**What needs to be done:**
Filter the entries down to the lines containing "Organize", and copy those lines.

**Dataset excerpts:**

# # #

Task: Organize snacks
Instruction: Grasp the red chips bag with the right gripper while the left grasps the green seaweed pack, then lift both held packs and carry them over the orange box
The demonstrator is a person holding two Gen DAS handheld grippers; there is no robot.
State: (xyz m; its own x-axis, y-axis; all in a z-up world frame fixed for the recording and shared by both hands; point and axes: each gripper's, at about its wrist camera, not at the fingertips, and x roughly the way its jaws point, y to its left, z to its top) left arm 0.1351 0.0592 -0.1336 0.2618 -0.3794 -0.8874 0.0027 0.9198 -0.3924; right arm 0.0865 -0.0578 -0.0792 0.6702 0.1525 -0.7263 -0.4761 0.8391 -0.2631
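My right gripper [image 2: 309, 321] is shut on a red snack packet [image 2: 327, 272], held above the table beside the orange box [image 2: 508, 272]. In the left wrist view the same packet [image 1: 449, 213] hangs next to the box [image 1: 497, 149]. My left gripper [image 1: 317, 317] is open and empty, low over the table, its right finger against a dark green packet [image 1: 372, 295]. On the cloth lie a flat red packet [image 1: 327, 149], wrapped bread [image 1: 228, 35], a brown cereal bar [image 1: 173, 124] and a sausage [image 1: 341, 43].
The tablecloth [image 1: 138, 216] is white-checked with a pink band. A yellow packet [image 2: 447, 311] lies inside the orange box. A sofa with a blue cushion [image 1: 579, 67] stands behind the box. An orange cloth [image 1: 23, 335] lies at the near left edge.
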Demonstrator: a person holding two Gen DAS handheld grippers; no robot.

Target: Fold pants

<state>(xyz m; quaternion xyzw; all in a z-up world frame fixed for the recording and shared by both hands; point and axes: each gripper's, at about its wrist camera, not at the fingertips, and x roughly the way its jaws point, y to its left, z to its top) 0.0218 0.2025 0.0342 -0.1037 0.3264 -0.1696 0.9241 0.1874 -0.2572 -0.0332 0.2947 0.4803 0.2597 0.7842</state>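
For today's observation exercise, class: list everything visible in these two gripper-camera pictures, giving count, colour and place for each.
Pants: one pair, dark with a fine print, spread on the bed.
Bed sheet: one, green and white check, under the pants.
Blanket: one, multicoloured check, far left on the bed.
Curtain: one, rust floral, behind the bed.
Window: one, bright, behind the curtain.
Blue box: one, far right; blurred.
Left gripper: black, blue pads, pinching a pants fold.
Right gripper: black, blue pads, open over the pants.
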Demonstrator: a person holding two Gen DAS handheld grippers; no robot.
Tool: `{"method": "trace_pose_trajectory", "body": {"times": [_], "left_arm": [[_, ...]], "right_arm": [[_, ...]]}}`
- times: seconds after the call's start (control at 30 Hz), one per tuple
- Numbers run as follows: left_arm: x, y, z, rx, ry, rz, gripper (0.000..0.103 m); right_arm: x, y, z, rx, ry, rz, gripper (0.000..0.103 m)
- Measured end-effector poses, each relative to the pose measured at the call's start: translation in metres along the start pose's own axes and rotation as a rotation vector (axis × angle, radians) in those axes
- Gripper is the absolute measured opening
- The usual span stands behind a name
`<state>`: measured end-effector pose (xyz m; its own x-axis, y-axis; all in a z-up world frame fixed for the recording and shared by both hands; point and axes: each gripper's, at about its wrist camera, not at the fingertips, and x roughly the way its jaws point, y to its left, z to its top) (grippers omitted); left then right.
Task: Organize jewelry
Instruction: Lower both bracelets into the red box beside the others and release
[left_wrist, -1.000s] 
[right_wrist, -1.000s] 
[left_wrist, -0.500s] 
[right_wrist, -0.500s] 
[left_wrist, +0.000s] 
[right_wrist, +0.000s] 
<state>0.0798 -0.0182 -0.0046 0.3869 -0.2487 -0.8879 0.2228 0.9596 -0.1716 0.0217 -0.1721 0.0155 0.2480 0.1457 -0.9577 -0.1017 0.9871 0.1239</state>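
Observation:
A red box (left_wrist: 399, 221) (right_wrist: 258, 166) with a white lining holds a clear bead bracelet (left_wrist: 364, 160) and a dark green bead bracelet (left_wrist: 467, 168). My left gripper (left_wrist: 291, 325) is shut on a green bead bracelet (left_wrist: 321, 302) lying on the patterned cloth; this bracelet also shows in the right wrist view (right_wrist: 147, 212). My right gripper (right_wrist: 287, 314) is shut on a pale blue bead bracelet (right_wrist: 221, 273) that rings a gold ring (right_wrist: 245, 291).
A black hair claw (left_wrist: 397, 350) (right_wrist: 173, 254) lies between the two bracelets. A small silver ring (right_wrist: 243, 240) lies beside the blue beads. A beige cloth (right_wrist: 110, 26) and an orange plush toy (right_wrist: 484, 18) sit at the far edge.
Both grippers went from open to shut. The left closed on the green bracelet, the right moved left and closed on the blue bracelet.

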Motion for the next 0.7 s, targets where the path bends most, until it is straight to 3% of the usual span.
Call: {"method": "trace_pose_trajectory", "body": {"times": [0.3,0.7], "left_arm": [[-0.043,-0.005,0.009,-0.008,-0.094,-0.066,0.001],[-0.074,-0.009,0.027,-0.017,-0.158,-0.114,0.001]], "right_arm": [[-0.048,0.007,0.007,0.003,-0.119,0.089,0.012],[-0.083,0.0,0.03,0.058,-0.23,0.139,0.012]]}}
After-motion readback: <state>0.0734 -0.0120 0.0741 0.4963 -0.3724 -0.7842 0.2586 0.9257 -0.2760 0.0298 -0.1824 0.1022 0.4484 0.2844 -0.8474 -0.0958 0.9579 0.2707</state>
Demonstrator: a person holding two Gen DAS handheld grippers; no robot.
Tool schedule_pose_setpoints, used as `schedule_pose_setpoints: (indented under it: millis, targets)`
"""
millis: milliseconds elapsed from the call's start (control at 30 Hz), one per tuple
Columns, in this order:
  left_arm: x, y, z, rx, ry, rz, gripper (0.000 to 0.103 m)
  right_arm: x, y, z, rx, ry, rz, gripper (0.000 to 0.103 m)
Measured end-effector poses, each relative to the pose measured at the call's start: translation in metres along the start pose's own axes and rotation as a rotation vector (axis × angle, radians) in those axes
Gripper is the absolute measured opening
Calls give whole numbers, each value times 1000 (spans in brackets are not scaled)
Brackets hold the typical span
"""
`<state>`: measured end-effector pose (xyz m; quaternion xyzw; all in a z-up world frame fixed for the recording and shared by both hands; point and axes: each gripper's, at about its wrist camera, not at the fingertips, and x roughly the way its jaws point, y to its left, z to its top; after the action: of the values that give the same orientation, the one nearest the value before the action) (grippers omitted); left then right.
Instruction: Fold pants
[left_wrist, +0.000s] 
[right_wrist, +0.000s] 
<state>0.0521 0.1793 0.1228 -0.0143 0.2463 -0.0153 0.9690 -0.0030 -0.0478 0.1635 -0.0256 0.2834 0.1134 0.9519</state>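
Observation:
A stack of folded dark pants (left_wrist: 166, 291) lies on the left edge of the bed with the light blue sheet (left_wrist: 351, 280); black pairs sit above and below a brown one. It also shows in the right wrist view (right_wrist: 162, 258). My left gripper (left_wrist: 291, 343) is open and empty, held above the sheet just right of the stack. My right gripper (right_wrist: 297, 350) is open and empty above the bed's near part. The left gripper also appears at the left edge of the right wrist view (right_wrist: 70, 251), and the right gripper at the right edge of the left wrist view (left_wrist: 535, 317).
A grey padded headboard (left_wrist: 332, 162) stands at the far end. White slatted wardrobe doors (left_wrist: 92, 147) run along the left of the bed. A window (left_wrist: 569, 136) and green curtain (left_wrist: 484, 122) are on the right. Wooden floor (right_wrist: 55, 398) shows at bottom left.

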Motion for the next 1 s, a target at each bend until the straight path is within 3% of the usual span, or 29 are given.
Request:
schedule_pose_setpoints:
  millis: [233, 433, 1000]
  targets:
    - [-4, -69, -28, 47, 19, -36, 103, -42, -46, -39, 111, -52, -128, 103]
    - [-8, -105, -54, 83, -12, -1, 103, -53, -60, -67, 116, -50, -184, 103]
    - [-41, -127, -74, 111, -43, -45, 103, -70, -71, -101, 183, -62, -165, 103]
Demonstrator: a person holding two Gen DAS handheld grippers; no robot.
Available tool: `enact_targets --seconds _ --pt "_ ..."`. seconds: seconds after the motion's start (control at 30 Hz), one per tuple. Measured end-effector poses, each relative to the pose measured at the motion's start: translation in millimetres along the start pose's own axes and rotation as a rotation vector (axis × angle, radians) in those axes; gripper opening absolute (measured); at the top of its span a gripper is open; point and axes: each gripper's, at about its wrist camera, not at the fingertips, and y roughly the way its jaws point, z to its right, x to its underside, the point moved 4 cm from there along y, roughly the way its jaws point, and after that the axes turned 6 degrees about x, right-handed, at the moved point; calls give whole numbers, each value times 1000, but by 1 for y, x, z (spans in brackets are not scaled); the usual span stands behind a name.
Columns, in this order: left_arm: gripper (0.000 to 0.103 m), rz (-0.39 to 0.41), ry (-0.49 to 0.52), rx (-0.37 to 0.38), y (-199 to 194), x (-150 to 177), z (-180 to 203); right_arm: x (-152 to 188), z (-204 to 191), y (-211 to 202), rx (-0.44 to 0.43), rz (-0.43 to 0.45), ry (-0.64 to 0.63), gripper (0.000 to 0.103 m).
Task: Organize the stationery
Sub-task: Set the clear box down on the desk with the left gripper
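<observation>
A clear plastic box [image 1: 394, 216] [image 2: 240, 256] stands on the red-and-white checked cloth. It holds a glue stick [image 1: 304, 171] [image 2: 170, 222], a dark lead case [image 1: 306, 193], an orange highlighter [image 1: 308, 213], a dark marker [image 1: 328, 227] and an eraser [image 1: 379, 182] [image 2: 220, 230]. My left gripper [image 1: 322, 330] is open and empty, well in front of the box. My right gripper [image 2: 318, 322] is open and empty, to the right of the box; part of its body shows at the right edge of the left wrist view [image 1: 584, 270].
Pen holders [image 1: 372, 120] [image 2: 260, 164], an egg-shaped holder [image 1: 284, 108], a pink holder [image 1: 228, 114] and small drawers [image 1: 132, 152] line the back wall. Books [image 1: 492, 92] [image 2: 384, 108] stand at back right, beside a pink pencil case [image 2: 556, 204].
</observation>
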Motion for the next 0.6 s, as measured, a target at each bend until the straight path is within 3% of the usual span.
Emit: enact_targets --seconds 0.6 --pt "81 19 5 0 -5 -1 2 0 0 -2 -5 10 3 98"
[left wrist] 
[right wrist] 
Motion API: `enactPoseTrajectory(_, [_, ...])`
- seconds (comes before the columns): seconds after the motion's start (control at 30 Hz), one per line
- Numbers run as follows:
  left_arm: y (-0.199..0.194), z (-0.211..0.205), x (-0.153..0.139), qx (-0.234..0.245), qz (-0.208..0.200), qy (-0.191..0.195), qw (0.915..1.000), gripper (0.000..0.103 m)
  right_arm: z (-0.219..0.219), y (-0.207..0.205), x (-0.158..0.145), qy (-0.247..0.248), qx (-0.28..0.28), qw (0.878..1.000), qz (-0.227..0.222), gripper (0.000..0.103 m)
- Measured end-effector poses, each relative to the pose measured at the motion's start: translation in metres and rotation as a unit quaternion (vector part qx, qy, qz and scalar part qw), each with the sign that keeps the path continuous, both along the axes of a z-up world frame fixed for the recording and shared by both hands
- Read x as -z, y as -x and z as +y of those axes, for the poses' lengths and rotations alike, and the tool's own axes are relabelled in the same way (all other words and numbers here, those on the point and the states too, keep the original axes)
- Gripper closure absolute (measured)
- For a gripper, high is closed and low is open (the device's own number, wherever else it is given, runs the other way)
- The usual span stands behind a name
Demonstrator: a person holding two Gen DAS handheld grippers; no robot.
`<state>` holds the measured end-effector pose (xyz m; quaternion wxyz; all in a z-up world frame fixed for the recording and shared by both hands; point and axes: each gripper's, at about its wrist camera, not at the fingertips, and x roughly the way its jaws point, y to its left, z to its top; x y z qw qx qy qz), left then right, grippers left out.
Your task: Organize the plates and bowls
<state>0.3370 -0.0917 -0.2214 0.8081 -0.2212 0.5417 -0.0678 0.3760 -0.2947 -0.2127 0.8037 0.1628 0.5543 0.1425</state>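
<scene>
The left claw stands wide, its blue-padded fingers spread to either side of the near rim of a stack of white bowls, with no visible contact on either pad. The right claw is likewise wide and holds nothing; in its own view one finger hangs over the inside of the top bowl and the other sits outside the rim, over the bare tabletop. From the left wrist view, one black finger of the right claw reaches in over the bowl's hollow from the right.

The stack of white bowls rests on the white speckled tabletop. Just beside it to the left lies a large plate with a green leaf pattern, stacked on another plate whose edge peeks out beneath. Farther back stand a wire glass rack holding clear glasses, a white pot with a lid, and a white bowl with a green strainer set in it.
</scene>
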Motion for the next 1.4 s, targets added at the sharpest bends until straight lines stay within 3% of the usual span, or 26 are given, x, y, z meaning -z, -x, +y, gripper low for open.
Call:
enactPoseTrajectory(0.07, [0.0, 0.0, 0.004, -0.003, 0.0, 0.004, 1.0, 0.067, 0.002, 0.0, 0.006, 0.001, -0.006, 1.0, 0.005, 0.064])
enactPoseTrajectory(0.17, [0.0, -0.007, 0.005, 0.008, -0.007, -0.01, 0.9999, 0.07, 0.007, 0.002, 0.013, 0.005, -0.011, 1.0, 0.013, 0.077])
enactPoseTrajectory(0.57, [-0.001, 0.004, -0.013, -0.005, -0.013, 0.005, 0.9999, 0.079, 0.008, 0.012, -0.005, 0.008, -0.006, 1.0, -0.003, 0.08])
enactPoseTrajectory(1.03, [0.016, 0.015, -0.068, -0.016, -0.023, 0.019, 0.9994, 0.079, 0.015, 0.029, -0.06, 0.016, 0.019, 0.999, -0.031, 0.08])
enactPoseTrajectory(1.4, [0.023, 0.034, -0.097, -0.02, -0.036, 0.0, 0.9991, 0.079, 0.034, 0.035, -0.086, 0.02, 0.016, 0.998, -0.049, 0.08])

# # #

**Result of this exercise:**
Task: Organize snacks
Task: Organize jewelry
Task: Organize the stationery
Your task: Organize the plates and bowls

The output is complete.